» **The task**: Using the records below, filter out every line that lacks "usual" and copy the rest.

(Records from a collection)
* * * *
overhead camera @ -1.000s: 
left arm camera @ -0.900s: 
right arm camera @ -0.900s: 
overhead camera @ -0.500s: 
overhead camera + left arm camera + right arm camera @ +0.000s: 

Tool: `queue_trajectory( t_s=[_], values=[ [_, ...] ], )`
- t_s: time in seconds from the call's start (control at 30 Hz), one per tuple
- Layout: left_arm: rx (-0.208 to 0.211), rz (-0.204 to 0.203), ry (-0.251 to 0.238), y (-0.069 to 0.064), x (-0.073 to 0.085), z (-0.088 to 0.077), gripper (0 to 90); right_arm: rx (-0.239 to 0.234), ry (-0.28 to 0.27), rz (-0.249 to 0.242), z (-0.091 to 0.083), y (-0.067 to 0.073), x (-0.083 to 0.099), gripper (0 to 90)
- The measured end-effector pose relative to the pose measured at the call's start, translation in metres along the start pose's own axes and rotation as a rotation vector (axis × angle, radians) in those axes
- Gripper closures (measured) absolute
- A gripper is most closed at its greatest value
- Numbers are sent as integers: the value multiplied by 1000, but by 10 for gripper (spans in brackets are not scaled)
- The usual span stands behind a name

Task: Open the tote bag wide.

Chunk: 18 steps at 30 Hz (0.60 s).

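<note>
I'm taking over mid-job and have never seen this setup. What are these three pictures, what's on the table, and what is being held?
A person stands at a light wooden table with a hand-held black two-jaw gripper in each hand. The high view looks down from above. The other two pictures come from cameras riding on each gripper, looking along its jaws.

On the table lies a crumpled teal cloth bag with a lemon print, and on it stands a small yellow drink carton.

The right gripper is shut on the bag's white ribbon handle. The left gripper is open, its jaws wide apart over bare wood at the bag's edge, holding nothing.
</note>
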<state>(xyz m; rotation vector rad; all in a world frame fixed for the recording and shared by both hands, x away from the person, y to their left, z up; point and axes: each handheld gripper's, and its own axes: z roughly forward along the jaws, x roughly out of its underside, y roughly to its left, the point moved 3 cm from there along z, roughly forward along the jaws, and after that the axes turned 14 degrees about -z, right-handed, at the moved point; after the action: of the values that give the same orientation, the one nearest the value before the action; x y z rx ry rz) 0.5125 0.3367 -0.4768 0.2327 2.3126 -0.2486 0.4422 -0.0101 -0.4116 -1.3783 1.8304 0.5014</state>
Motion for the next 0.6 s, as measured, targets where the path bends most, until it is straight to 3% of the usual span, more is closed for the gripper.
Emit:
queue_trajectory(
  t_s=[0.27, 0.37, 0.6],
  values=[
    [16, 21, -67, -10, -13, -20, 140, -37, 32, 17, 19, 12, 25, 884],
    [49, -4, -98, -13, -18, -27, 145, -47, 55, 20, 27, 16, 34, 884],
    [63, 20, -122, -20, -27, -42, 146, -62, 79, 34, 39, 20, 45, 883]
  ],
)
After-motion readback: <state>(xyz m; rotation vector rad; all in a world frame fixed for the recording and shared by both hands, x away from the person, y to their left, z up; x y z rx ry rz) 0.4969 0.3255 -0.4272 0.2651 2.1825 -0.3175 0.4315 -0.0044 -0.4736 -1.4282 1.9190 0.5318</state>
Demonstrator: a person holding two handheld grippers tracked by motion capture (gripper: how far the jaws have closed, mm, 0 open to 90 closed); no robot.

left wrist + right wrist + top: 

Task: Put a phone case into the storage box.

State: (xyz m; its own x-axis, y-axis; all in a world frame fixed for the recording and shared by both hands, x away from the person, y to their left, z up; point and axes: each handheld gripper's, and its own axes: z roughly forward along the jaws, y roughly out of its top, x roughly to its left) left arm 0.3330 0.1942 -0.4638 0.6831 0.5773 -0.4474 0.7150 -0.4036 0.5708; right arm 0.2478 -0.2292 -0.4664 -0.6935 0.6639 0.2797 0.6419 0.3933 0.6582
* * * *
» **Final answer**:
- The usual span stands behind a name
Motion for the next 0.6 s, as measured, targets where the path bends most, until it is straight to 3% of the usual span, more is closed for the gripper.

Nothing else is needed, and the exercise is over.